3. Cedera ginjal akut

Batu ginjal yang menyebabkan penyumbatan total dapat mengganggu kemampuan ginjal untuk menyaring limbah dan cairan dari dalam tubuh. Kondisi ini dapat memicu cedera ginjal akut, yaitu penurunan fungsi ginjal yang terjadi secara tiba-tiba. Meskipun pada beberapa kasus kondisi ini dapat pulih setelah penyebabnya diatasi, keterlambatan penanganan dapat meningkatkan risiko kerusakan ginjal yang lebih berat.

4. Infeksi saluran kemih (ISK) berulang

Penderita batu ginjal lebih rentan mengalami infeksi saluran kemih (ISK) yang berulang. Hal ini karena batu ginjal dapat menjadi tempat berkembangnya bakteri sekaligus menghambat aliran urine yang seharusnya membantu membersihkan saluran kemih secara alami. Jika infeksi terus berulang, kualitas hidup pasien dapat terganggu dan risiko komplikasi lain pun ikut meningkat.

5. Penyakit ginjal kronis

Dalam jangka panjang, batu ginjal yang tidak ditangani dapat menyebabkan kerusakan permanen pada ginjal. Kerusakan yang berlangsung terus-menerus akibat penyumbatan, infeksi berulang, atau peradangan dapat menurunkan fungsi ginjal secara bertahap hingga berkembang menjadi penyakit ginjal kronis. Kondisi ini memerlukan pemantauan dan pengobatan jangka panjang untuk mencegah gagal ginjal di kemudian hari.

Konsultasi dokter

Baca juga: Batu Ginjal Apakah Berbahaya? Kenali Ragam Komplikasinya Ini

Kapan harus mewaspadai keberadaan batu ginjal?

Batu ginjal sering kali menimbulkan gejala berupa nyeri pada punggung bagian bawah, perut, atau sisi tubuh (pinggang). Rasa nyeri ini dapat menjalar dari area selangkangan ke pinggang dan bisa terasa tumpul maupun sangat tajam.

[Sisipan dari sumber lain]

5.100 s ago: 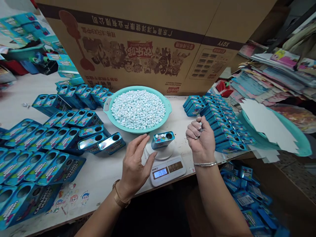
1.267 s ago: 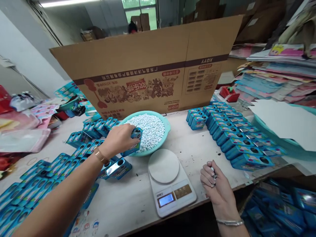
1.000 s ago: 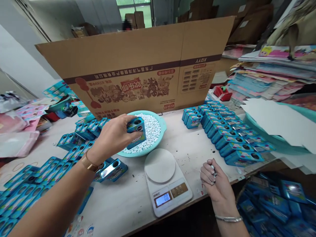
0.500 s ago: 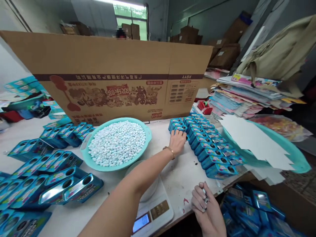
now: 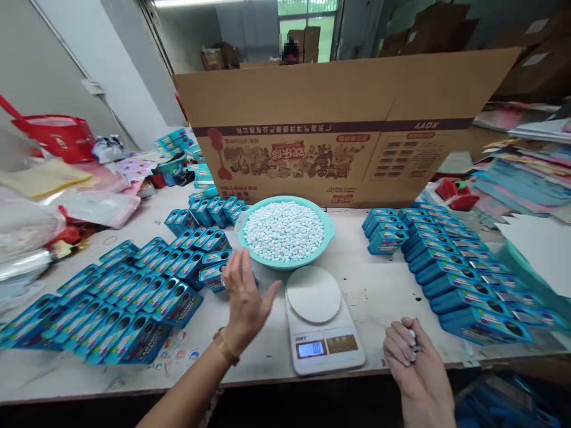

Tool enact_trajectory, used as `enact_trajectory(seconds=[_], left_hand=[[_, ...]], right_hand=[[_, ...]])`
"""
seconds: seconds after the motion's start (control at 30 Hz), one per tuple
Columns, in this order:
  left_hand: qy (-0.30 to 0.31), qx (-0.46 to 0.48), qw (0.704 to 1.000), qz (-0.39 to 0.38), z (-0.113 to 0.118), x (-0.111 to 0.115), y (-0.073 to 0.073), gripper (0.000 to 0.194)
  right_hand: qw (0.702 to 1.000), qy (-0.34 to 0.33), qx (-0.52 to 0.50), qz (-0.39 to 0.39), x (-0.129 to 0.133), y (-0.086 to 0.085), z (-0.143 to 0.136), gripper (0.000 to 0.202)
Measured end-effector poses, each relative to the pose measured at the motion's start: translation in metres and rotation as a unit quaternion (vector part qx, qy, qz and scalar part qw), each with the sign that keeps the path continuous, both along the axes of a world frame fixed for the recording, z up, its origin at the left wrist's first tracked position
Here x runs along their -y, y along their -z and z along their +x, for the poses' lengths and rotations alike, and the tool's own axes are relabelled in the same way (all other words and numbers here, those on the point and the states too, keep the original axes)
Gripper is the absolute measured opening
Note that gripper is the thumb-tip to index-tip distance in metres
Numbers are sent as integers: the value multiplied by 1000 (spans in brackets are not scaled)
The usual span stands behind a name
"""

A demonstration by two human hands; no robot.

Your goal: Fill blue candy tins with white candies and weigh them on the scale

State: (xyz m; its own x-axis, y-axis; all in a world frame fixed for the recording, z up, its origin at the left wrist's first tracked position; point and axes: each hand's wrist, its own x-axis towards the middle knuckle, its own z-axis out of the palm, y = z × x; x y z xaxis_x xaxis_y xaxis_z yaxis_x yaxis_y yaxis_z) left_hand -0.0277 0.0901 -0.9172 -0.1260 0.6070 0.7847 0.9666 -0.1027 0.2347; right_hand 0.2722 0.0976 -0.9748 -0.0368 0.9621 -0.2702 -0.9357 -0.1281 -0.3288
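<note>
My left hand is open, its fingers stretched and thumb apart, beside the nearest blue box of the left group. Part of that box is hidden behind the fingers. Low on the right, over the table's front edge, my right hand is curled shut on some small pale candies; how many I cannot tell. A turquoise bowl full of white and pale-blue candies stands in the middle. In front of it lies a white kitchen scale reading 0.0, its round plate bare.
Rows of blue boxes with dark round openings fill the left; more boxes stand right. A tall cardboard carton walls off the back. Paper stacks and a red tape dispenser lie right. Plastic bags lie left.
My left hand has moved from the right-hand boxes across to the left group and opened. The view has turned left. My right hand stays curled.
</note>
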Motion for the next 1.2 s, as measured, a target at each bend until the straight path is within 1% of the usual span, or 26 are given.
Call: enact_trajectory(seconds=[0.03,0.07,0.1,0.17,0.23,0.3,0.4,0.47,0.57,0.67,0.73,0.8,0.87,0.93,0.97,1.0,1.03,1.1,1.2], left_hand=[[-35,-16,999,-30,-20,3,4,88],[-56,-30,996,-70,-35,3,8,82],[-61,-45,991,-110,-47,3,12,76],[-51,-67,982,-170,-59,3,19,58],[-40,-82,979,-181,-64,6,25,44],[-32,-88,983,-160,-64,12,28,35],[11,-77,988,-135,-58,23,25,28],[50,-56,989,-129,-45,28,17,27],[125,-26,983,-135,-13,23,-1,28],[189,-17,967,-171,26,2,-12,29],[203,-26,957,-204,47,-15,-13,28],[203,-36,955,-215,59,-27,-12,35],[199,-31,963,-178,60,-30,-11,58],[185,-1,977,-109,51,-24,-12,86],[171,23,982,-77,44,-19,-12,94],[154,49,985,-55,36,-12,-12,96],[134,74,987,-43,27,-5,-12,94],[94,116,988,-48,10,9,-6,85],[55,147,985,-72,-8,26,7,77]], right_hand=[[1000,-5,-2,-3,1,-4,-8,28],[1000,-9,-3,-5,2,-8,-16,28],[1000,-11,-3,-7,3,-12,-24,28],[1000,-13,1,-7,6,-18,-35,30],[1000,-15,14,-2,10,-20,-38,31],[999,-14,34,10,14,-18,-33,30],[998,-12,60,23,17,-12,-23,28],[998,-5,63,22,16,-10,-21,28],[998,-8,54,18,10,-11,-24,28],[998,-32,52,28,2,-15,-29,26],[997,-43,56,37,-2,-16,-28,25],[997,-41,56,37,-4,-15,-24,26],[998,-26,50,26,-4,-14,-19,27],[999,-7,45,9,-5,-12,-14,29],[999,2,44,-1,-5,-11,-12,29],[999,10,45,-9,-6,-11,-11,29],[999,16,46,-16,-7,-11,-11,29],[998,24,47,-23,-10,-12,-13,28],[998,16,53,-18,-16,-16,-18,26]])
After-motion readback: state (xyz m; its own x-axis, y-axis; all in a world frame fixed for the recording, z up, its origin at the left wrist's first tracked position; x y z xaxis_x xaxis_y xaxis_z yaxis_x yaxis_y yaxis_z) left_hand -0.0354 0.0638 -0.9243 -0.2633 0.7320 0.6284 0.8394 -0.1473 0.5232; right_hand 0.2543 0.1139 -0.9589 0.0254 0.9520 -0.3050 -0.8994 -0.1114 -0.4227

Pada beberapa orang, nyeri akibat batu ginjal muncul secara hilang timbul dalam gelombang dan dapat semakin parah seiring waktu.

Selain nyeri, ada beberapa gejala lain yang perlu diwaspadai karena dapat mengindikasikan adanya batu ginjal, antara lain:

  • Mual dan muntah
  • Urine bercampur darah
  • Nyeri atau rasa terbakar saat buang air kecil
  • Sulit buang air kecil atau urine tidak dapat keluar dengan lancar
  • Sering merasa ingin buang air kecil
  • Demam atau menggigil
  • Urine yang tampak keruh atau berbau tidak sedap.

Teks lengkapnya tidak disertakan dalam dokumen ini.